[Input Boundary: Start]

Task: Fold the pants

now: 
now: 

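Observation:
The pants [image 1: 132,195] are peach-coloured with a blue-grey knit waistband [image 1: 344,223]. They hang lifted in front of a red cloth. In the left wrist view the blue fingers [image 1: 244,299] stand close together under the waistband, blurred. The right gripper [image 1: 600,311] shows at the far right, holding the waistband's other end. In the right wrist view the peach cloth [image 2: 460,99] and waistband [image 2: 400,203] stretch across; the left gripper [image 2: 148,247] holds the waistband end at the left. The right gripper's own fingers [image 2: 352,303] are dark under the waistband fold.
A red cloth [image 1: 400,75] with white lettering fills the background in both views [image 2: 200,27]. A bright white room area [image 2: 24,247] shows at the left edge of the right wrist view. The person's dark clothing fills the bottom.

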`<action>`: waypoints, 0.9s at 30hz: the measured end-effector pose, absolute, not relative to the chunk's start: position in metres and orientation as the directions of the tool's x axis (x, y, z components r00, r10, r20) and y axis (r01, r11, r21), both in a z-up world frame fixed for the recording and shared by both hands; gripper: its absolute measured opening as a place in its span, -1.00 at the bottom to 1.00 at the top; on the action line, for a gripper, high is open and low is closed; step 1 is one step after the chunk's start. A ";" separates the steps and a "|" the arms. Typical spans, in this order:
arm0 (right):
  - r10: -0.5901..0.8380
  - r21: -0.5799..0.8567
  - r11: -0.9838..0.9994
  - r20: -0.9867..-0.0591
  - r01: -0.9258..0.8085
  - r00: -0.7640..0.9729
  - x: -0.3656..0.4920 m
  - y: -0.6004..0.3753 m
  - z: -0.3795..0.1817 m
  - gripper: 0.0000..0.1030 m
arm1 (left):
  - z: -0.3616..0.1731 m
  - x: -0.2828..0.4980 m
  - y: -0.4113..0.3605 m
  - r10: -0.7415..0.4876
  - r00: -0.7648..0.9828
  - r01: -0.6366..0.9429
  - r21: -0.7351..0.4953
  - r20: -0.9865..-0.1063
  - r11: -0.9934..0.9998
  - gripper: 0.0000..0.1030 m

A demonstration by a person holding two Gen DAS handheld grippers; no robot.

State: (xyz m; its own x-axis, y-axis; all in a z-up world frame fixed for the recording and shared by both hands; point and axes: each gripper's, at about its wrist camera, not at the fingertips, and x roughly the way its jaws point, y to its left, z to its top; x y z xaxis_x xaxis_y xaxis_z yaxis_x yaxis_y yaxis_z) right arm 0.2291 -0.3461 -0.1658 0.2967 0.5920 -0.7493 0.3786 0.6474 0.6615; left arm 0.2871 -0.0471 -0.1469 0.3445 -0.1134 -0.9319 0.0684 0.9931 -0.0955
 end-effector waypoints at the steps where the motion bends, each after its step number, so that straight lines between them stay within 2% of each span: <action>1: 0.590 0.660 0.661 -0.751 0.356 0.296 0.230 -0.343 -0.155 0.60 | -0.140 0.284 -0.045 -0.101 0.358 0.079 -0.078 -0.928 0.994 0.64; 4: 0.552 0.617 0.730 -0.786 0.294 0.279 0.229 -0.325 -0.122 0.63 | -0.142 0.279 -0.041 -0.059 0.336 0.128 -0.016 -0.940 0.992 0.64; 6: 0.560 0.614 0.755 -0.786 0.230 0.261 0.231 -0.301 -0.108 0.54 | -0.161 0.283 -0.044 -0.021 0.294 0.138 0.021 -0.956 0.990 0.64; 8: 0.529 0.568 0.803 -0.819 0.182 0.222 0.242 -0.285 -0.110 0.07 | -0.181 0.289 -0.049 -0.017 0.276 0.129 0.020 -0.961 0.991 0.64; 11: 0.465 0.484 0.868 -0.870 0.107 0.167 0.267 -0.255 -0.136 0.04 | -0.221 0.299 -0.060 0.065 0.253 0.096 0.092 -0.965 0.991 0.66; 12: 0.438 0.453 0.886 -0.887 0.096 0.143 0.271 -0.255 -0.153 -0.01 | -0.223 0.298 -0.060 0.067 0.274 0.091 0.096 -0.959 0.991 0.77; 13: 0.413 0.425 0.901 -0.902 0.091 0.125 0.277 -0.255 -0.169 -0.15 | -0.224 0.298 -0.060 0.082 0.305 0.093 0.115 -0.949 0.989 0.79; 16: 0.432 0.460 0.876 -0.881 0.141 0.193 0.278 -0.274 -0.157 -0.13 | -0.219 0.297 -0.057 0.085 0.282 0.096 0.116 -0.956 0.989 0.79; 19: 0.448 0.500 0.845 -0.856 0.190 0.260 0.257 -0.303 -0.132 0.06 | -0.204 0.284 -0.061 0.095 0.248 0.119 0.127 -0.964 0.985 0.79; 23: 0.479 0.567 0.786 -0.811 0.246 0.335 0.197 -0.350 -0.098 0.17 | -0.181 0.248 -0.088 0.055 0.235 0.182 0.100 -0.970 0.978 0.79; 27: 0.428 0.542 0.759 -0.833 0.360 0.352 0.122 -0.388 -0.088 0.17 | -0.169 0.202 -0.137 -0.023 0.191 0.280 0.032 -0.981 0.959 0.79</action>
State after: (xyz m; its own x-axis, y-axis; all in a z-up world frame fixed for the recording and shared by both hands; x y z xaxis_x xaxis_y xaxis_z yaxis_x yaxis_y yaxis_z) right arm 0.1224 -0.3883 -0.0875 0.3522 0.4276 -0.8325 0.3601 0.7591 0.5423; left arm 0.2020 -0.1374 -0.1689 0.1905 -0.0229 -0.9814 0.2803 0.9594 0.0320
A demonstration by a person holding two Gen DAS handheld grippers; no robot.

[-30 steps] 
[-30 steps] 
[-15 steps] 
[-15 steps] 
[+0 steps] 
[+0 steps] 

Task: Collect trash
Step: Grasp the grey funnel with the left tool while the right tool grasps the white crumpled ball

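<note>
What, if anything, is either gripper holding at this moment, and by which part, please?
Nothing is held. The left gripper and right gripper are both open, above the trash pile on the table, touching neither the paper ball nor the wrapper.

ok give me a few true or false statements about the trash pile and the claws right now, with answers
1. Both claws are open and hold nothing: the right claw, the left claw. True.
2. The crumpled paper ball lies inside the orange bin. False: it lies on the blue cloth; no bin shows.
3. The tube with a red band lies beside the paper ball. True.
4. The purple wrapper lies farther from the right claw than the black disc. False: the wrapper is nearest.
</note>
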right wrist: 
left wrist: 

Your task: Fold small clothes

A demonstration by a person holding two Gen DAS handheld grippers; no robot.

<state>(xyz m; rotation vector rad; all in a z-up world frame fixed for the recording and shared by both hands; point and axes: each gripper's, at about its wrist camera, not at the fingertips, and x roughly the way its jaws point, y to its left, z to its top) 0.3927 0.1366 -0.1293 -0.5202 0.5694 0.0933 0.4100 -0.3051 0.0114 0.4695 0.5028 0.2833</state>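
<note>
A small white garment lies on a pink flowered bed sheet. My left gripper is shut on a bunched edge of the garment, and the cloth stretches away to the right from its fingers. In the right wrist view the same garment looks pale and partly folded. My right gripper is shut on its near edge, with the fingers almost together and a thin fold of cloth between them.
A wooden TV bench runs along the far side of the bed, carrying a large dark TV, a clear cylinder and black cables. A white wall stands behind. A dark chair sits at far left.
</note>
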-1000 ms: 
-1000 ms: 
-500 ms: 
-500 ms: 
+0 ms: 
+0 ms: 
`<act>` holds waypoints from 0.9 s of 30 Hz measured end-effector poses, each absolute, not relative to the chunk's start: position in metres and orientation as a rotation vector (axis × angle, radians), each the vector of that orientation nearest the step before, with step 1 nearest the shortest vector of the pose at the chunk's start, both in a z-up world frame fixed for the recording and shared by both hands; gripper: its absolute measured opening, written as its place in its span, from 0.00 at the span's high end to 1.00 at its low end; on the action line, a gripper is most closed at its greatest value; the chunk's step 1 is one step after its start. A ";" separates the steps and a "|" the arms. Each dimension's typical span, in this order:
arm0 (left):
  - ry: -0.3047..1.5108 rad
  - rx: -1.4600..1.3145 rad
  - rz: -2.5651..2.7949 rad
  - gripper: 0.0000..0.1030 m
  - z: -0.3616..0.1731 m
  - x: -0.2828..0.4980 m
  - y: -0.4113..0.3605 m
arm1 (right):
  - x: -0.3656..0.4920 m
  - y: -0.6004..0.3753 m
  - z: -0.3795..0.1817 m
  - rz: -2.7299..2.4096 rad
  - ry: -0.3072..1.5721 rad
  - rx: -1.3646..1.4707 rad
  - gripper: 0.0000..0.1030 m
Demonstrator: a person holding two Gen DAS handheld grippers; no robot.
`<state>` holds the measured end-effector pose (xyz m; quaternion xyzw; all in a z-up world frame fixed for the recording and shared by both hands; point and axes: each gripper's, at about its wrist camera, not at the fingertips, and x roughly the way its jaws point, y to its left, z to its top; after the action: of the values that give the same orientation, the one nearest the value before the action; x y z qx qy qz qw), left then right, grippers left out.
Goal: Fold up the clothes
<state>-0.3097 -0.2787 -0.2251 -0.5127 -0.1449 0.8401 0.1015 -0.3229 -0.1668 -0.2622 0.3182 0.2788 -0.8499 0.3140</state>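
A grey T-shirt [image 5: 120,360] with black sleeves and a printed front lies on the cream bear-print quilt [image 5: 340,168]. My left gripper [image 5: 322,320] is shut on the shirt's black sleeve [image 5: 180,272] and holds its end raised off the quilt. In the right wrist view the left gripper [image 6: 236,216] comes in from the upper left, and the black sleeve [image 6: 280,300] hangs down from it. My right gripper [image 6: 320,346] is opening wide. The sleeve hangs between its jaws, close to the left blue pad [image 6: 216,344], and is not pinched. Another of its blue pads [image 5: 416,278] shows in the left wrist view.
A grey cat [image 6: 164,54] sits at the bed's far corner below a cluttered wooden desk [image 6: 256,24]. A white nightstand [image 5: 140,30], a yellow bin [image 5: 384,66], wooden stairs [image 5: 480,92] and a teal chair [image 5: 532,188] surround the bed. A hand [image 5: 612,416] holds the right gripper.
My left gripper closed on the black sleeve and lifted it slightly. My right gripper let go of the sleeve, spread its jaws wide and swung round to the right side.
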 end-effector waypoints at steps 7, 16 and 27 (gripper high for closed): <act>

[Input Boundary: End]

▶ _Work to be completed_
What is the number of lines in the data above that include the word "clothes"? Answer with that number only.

▶ _Solution to this problem_
2